[Dataset entries]
[Start of Attachment]
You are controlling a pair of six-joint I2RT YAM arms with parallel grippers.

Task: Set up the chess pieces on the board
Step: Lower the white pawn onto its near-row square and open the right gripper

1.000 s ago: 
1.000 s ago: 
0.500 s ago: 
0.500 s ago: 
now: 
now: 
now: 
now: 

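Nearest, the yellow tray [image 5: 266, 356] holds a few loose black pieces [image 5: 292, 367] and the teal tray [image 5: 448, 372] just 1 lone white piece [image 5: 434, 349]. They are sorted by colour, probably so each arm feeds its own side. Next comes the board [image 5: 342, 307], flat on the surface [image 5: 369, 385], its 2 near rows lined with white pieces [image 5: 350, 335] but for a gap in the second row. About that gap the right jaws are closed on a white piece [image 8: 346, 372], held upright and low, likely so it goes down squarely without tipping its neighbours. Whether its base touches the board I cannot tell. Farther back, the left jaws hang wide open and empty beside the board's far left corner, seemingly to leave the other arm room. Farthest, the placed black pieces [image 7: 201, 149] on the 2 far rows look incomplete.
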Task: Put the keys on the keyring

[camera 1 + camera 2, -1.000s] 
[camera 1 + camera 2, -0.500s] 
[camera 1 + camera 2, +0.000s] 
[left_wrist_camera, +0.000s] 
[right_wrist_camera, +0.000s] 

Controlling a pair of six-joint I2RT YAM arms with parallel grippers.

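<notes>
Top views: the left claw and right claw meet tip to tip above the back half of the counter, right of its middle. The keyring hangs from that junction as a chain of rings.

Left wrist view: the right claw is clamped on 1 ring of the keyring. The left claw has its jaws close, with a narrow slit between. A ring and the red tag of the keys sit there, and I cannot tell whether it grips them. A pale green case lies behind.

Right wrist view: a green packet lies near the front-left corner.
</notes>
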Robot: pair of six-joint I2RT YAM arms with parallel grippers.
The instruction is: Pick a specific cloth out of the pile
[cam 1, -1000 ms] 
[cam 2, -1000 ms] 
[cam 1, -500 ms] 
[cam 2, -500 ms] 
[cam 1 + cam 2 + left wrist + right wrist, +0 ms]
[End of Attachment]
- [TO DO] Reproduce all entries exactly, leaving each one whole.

- [RESPONSE AREA]
You are controlling a pair of six-joint I2RT YAM arms with parallel grippers.

Task: Set up the chess pieces on the board
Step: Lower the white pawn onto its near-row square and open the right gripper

1.000 s ago: 
1.000 s ago: 
0.500 s ago: 
0.500 s ago: 
now: 
now: 
now: 
now: 

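Nearest, the yellow tray [image 5: 266, 356] holds a few loose black pieces [image 5: 292, 367] and the teal tray [image 5: 448, 372] just 1 lone white piece [image 5: 434, 349]. They are sorted by colour, probably so each arm feeds its own side. Next comes the board [image 5: 342, 307], flat on the surface [image 5: 369, 385], its 2 near rows lined with white pieces [image 5: 350, 335] but for a gap in the second row. About that gap the right jaws are closed on a white piece [image 8: 346, 372], held upright and low, likely so it goes down squarely without tipping its neighbours. Whether its base touches the board I cannot tell. Farther back, the left jaws hang wide open and empty beside the board's far left corner, seemingly to leave the other arm room. Farthest, the placed black pieces [image 7: 201, 149] on the 2 far rows look incomplete.
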Task: Put the keys on the keyring

[camera 1 + camera 2, -1.000s] 
[camera 1 + camera 2, -0.500s] 
[camera 1 + camera 2, +0.000s] 
[left_wrist_camera, +0.000s] 
[right_wrist_camera, +0.000s] 

Controlling a pair of six-joint I2RT YAM arms with parallel grippers.

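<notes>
Top views: the left claw and right claw meet tip to tip above the back half of the counter, right of its middle. The keyring hangs from that junction as a chain of rings.

Left wrist view: the right claw is clamped on 1 ring of the keyring. The left claw has its jaws close, with a narrow slit between. A ring and the red tag of the keys sit there, and I cannot tell whether it grips them. A pale green case lies behind.

Right wrist view: a green packet lies near the front-left corner.
</notes>
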Robot: pair of six-joint I2RT YAM arms with parallel grippers.
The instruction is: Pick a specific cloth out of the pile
[cam 1, -1000 ms] 
[cam 2, -1000 ms] 
[cam 1, -500 ms] 
[cam 2, -500 ms] 
[cam 1 + cam 2 + left wrist + right wrist, +0 ms]

Nothing more belongs to this exercise.